Deputy Minister Landers responded that the issue of the SADPA was about accountability. National Treasury and the DIRCO were at a deadlock. He explained that the SADPA Bill should read either “after” or “in” consultation with National Treasury. If “after” was chosen then no National Treasury permission was needed. On the other hand if “in” was chosen then it meant that National Treasury had to grant approval for projects. He personally suggested the inclusion of both options so that cabinet could make a decision. The Bill and the issue would also come before the Committee. The Committee could also decide which the best option was.

The Acting Chairperson felt that the SADPA issue could not be in limbo forever. Only parliament could break the deadlock. The Committee could engage both National Treasury and the DIRCO. The sooner the transition from the ARF to the SADPA could take place the better it was for proactive funding of projects to take place.

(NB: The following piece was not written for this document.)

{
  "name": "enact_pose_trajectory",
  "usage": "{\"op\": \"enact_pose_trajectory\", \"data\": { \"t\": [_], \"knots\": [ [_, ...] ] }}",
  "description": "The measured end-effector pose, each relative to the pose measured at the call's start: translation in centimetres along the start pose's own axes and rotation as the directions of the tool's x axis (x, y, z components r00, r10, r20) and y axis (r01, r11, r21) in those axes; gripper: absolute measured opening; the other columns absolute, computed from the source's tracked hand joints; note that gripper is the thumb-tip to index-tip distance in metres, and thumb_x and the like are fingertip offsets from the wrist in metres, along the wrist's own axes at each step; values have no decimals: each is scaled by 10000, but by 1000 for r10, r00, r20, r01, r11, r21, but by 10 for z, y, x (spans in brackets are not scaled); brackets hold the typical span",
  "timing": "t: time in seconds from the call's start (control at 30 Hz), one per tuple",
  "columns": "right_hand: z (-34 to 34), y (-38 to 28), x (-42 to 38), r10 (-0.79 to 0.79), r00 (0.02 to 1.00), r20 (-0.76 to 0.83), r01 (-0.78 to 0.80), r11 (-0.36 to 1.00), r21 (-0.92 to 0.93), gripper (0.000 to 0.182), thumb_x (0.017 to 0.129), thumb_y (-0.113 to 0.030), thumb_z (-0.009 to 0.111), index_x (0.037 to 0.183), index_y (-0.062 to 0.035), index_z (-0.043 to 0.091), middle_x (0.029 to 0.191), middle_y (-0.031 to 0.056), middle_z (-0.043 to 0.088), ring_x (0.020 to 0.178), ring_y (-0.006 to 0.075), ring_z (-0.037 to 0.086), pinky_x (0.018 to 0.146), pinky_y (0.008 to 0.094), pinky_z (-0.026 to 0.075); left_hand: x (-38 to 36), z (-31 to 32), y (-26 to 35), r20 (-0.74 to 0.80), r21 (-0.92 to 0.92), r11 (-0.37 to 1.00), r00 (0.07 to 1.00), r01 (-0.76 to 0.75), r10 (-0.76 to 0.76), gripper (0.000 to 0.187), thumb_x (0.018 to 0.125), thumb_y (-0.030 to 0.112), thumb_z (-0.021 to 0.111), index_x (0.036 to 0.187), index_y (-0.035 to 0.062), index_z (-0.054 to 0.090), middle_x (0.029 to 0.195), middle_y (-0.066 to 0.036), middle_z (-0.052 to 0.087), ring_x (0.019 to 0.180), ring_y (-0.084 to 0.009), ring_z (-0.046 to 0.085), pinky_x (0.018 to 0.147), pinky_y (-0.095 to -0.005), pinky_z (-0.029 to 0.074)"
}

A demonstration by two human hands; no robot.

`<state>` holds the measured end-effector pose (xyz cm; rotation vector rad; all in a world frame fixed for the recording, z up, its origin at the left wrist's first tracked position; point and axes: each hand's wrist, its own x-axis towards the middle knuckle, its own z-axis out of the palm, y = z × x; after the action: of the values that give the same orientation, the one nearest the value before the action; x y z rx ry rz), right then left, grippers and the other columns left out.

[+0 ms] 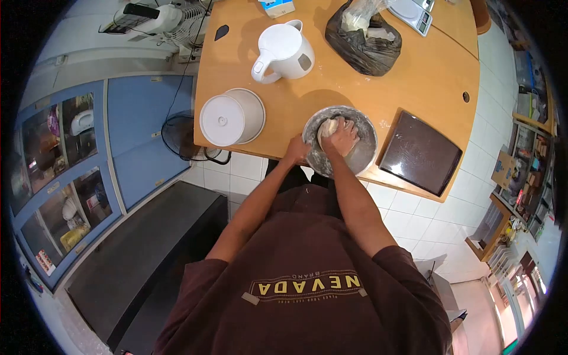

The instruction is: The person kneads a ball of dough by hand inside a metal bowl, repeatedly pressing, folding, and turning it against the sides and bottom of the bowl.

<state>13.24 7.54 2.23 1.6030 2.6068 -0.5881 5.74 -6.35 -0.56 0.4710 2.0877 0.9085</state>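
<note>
A metal mixing bowl (370,127) dusted with flour stands at the table's near edge. My left hand (297,149) is closed on the bowl's left rim. Inside the bowl, my right hand (342,139) presses on a pale lump of dough (325,129), its fingers curled over the far side. The palm covers part of the dough. Left of the bowl is a white lidded tub (248,115), and beyond it a white electric kettle (286,50).
On the wooden table (408,83) are a dark shiny rectangular slab (421,152) at right, a black plastic bag (364,50) and a white scale (412,13) at the back. A blue cabinet (151,118) and fan (189,26) stand at left.
</note>
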Motion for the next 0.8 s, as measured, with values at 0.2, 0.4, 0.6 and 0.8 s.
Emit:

Deputy Minister Landers asked that the Committee bear in mind accountability when it considered the Bill.

Mr M Maila (ANC) asked how the money was followed on ARF projects.

The Acting Chairperson asked what mechanism the DIRCO had to follow the money. The Committee needed specifics in the ARF’s Annual Report.

Mr Kgabo Mahoai, Acting Director General, DIRCO, said that specifics would be forthcoming when the DIRCO presented the ARF’s annual report.

Ms Dineo Mathlako, Head: African Renaissance Fund Secretariat, illustrated by way of example
how the ARF followed the money. The ARF had a project in Conakry, Guinea. The funds for the project had not been given to the Guinea Government, but to the South African mission in the country. ARF staff were on hand to run the project. There were financial reports and other reports for accountability purposes.

The Acting Chairperson said that the Committee appreciated the good work of the ARF, but there was room for improvement.

Impact on SA’s foreign policy of BREXIT and SA-EU/EU-SADC economic partnership agreement negotiations

Ms Yoliswa Maya, Deputy Director General: Latin America and Caribbean, DIRCO, on the issue of Brexit, said it was important to remember that the European Union (EU) was SA’s biggest trading bloc. The United Kingdom (UK) was SA’s eighth largest trading partner. Whatever was being said by the DIRCO over Brexit was purely speculation and assumption. A clearer picture would emerge in two years’ time, if and when the exit was complete. At present, the UK was still part of the EU.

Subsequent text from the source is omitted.